◆ Work instruction ◆
Before anything else, copy every record below exactly as it stands.
-- Provided material follows --
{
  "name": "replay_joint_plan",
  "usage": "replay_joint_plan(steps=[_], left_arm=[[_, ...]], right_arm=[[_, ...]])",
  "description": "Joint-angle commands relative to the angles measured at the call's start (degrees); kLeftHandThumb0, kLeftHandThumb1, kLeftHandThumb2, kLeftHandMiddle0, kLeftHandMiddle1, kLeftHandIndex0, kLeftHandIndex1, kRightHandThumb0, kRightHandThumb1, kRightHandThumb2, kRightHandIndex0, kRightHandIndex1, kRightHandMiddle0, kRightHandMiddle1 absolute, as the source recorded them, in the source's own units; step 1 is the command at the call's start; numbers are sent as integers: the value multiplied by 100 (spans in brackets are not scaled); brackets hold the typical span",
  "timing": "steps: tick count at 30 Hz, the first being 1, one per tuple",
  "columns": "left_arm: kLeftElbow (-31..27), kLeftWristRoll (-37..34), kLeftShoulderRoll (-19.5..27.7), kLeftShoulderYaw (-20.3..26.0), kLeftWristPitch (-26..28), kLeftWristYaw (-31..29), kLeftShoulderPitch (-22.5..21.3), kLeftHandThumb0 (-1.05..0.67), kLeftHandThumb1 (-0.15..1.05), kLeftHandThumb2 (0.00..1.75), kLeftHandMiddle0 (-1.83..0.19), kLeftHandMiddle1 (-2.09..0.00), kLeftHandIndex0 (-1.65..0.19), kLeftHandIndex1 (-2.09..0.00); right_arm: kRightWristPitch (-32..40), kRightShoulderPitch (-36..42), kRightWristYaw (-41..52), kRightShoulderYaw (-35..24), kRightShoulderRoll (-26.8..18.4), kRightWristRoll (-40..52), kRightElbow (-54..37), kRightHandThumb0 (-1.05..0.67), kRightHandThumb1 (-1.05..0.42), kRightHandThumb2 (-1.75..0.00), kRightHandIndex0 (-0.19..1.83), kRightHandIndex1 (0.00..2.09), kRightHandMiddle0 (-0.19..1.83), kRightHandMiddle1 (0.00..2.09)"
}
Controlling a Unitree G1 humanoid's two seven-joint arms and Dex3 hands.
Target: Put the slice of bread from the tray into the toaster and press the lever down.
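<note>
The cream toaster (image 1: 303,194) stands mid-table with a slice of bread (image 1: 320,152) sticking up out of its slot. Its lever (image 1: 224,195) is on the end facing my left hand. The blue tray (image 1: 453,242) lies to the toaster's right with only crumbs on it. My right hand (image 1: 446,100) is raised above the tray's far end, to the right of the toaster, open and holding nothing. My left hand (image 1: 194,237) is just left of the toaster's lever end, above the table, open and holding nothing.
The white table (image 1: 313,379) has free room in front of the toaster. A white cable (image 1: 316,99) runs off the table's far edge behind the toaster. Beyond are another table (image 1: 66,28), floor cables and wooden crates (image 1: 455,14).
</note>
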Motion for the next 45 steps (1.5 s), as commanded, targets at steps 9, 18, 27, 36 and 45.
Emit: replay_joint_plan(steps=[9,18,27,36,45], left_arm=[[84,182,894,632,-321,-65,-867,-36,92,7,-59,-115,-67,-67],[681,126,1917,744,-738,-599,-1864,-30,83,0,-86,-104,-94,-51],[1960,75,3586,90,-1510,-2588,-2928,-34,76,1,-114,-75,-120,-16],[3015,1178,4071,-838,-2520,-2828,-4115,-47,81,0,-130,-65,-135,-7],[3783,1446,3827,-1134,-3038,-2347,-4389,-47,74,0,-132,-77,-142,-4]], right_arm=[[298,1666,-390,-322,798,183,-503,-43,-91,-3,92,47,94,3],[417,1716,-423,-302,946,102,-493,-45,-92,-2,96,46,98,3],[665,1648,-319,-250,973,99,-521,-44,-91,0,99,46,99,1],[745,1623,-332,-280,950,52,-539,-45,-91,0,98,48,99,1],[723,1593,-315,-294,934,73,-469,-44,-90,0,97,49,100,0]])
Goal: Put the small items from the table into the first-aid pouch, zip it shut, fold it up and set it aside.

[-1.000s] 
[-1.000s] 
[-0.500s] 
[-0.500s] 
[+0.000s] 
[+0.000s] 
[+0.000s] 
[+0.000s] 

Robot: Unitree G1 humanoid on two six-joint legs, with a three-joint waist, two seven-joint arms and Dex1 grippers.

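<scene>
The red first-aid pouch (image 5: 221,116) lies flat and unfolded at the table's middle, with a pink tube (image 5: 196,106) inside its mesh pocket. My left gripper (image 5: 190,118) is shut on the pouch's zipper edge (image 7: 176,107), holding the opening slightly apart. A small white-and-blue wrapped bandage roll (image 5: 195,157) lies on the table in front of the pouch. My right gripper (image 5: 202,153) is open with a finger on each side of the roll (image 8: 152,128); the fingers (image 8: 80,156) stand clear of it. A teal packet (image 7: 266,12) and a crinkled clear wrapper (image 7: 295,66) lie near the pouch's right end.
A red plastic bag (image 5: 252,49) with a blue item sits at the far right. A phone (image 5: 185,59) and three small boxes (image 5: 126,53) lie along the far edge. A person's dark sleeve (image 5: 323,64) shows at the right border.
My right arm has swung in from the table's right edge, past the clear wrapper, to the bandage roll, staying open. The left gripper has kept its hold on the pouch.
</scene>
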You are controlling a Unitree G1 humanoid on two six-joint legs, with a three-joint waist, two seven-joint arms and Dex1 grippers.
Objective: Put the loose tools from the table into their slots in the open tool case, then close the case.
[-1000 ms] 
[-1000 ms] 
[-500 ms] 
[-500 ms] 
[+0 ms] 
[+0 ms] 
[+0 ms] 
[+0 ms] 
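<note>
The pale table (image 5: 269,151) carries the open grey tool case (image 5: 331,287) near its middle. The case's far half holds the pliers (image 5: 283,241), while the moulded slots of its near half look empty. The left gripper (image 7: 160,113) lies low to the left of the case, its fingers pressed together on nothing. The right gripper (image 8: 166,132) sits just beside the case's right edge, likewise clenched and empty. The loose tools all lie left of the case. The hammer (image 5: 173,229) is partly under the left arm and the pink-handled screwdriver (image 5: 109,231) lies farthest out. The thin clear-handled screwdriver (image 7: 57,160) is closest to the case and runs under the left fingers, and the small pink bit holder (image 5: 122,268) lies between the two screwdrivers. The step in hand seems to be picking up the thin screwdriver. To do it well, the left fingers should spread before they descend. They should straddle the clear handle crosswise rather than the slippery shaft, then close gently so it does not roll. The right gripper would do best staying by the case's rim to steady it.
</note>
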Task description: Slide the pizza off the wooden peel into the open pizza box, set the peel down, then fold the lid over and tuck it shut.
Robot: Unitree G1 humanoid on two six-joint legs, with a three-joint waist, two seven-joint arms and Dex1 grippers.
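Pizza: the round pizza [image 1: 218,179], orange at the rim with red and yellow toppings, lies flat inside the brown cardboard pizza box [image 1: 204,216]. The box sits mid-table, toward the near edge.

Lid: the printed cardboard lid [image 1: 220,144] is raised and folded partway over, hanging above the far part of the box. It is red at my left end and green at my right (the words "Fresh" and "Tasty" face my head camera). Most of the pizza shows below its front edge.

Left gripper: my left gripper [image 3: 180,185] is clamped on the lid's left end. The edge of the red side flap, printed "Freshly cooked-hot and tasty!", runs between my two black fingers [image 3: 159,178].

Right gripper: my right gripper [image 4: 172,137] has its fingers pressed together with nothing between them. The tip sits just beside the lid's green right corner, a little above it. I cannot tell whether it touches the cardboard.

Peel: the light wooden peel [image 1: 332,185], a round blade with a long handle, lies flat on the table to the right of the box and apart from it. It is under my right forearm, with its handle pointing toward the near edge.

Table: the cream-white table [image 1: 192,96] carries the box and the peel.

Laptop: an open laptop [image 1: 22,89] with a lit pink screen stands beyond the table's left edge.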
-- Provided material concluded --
◆ Written solution ◆
{
  "name": "replay_joint_plan",
  "usage": "replay_joint_plan(steps=[_], left_arm=[[_, ...]], right_arm=[[_, ...]])",
  "description": "Joint-angle commands relative to the angles measured at the call's start (degrees); kLeftHandThumb0, kLeftHandThumb1, kLeftHandThumb2, kLeftHandMiddle0, kLeftHandMiddle1, kLeftHandIndex0, kLeftHandIndex1, kRightHandThumb0, kRightHandThumb1, kRightHandThumb2, kRightHandIndex0, kRightHandIndex1, kRightHandMiddle0, kRightHandMiddle1 absolute, as the source recorded them, in the source's own units; step 1 is the command at the call's start; numbers are sent as integers: the value multiplied by 100 (spans in brackets are not scaled); brackets hold the typical span",
  "timing": "steps: tick count at 30 Hz, the first being 1, one per tuple",
  "columns": "left_arm: kLeftElbow (-31..27), kLeftWristRoll (-37..34), kLeftShoulderRoll (-19.5..27.7), kLeftShoulderYaw (-20.3..26.0), kLeftWristPitch (-26..28), kLeftWristYaw (-31..29), kLeftShoulderPitch (-22.5..21.3), kLeftHandThumb0 (-1.05..0.67), kLeftHandThumb1 (-0.15..1.05), kLeftHandThumb2 (0.00..1.75), kLeftHandMiddle0 (-1.83..0.19), kLeftHandMiddle1 (-2.09..0.00), kLeftHandIndex0 (-1.65..0.19), kLeftHandIndex1 (-2.09..0.00); right_arm: kRightWristPitch (-32..40), kRightShoulderPitch (-36..42), kRightWristYaw (-41..52), kRightShoulderYaw (-35..24), kRightShoulderRoll (-26.8..18.4), kRightWristRoll (-40..52), kRightElbow (-54..37), kRightHandThumb0 (-1.05..0.67), kRightHandThumb1 (-1.05..0.42), kRightHandThumb2 (-1.75..0.00), kRightHandIndex0 (-0.19..1.83), kRightHandIndex1 (0.00..2.09), kRightHandMiddle0 (-0.19..1.83), kRightHandMiddle1 (0.00..2.09)"
}
Controlling a Unitree G1 humanoid's two seven-joint arms and Dex3 hands.
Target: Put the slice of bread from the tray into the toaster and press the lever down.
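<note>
The cream toaster (image 1: 303,194) stands mid-table with a slice of bread (image 1: 320,152) sticking up out of its slot. Its lever (image 1: 224,195) is on the end facing my left hand. The blue tray (image 1: 453,242) lies to the toaster's right with only crumbs on it. My right hand (image 1: 446,100) is raised above the tray's far end, to the right of the toaster, open and holding nothing. My left hand (image 1: 194,237) is just left of the toaster's lever end, above the table, open and holding nothing.
The white table (image 1: 313,379) has free room in front of the toaster. A white cable (image 1: 316,99) runs off the table's far edge behind the toaster. Beyond are another table (image 1: 66,28), floor cables and wooden crates (image 1: 455,14).
</note>
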Motion for the next 45 steps (1.5 s), as commanded, targets at steps 9, 18, 27, 36 and 45.
Emit: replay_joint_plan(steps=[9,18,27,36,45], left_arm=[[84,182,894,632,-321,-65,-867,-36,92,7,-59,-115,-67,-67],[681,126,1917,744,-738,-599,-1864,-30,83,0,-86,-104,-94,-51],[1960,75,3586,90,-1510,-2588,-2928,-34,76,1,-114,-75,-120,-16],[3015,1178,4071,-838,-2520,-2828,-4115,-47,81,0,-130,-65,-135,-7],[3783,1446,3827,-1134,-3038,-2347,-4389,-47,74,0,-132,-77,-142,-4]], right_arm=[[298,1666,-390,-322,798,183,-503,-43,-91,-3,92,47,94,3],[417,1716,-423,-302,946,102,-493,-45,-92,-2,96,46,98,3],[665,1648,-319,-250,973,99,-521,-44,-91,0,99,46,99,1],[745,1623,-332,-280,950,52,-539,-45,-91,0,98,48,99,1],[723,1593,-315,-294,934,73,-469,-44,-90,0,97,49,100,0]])
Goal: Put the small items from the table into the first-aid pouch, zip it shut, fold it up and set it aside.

[-1.000s] 
[-1.000s] 
[-0.500s] 
[-0.500s] 
[+0.000s] 
[+0.000s] 
[+0.000s] 
[+0.000s] 

Robot: Unitree G1 humanoid on two six-joint legs, with a three-joint waist, two seven-joint arms and Dex1 grippers.

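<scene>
The red first-aid pouch (image 5: 221,116) lies flat and unfolded at the table's middle, with a pink tube (image 5: 196,106) inside its mesh pocket. My left gripper (image 5: 190,118) is shut on the pouch's zipper edge (image 7: 176,107), holding the opening slightly apart. A small white-and-blue wrapped bandage roll (image 5: 195,157) lies on the table in front of the pouch. My right gripper (image 5: 202,153) is open with a finger on each side of the roll (image 8: 152,128); the fingers (image 8: 80,156) stand clear of it. A teal packet (image 7: 266,12) and a crinkled clear wrapper (image 7: 295,66) lie near the pouch's right end.
A red plastic bag (image 5: 252,49) with a blue item sits at the far right. A phone (image 5: 185,59) and three small boxes (image 5: 126,53) lie along the far edge. A person's dark sleeve (image 5: 323,64) shows at the right border.
My right arm has swung in from the table's right edge, past the clear wrapper, to the bandage roll, staying open. The left gripper has kept its hold on the pouch.
</scene>
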You are controlling a Unitree G1 humanoid on two six-joint legs, with a three-joint waist, two seven-joint arms and Dex1 grippers.
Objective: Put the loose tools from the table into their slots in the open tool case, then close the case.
[-1000 ms] 
[-1000 ms] 
[-500 ms] 
[-500 ms] 
[+0 ms] 
[+0 ms] 
[+0 ms] 
[+0 ms] 
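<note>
The pale table (image 5: 269,151) carries the open grey tool case (image 5: 331,287) near its middle. The case's far half holds the pliers (image 5: 283,241), while the moulded slots of its near half look empty. The left gripper (image 7: 160,113) lies low to the left of the case, its fingers pressed together on nothing. The right gripper (image 8: 166,132) sits just beside the case's right edge, likewise clenched and empty. The loose tools all lie left of the case. The hammer (image 5: 173,229) is partly under the left arm and the pink-handled screwdriver (image 5: 109,231) lies farthest out. The thin clear-handled screwdriver (image 7: 57,160) is closest to the case and runs under the left fingers, and the small pink bit holder (image 5: 122,268) lies between the two screwdrivers. The step in hand seems to be picking up the thin screwdriver. To do it well, the left fingers should spread before they descend. They should straddle the clear handle crosswise rather than the slippery shaft, then close gently so it does not roll. The right gripper would do best staying by the case's rim to steady it.
</note>
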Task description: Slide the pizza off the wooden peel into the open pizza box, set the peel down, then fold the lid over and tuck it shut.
Robot: Unitree G1 humanoid on two six-joint legs, with a three-joint waist, two seven-joint arms and Dex1 grippers.
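Pizza: the round pizza [image 1: 218,179], orange at the rim with red and yellow toppings, lies flat inside the brown cardboard pizza box [image 1: 204,216]. The box sits mid-table, toward the near edge.

Lid: the printed cardboard lid [image 1: 220,144] is raised and folded partway over, hanging above the far part of the box. It is red at my left end and green at my right (the words "Fresh" and "Tasty" face my head camera). Most of the pizza shows below its front edge.

Left gripper: my left gripper [image 3: 180,185] is clamped on the lid's left end. The edge of the red side flap, printed "Freshly cooked-hot and tasty!", runs between my two black fingers [image 3: 159,178].

Right gripper: my right gripper [image 4: 172,137] has its fingers pressed together with nothing between them. The tip sits just beside the lid's green right corner, a little above it. I cannot tell whether it touches the cardboard.

Peel: the light wooden peel [image 1: 332,185], a round blade with a long handle, lies flat on the table to the right of the box and apart from it. It is under my right forearm, with its handle pointing toward the near edge.

Table: the cream-white table [image 1: 192,96] carries the box and the peel.

Laptop: an open laptop [image 1: 22,89] with a lit pink screen stands beyond the table's left edge.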

Nothing remains to be added to the exercise.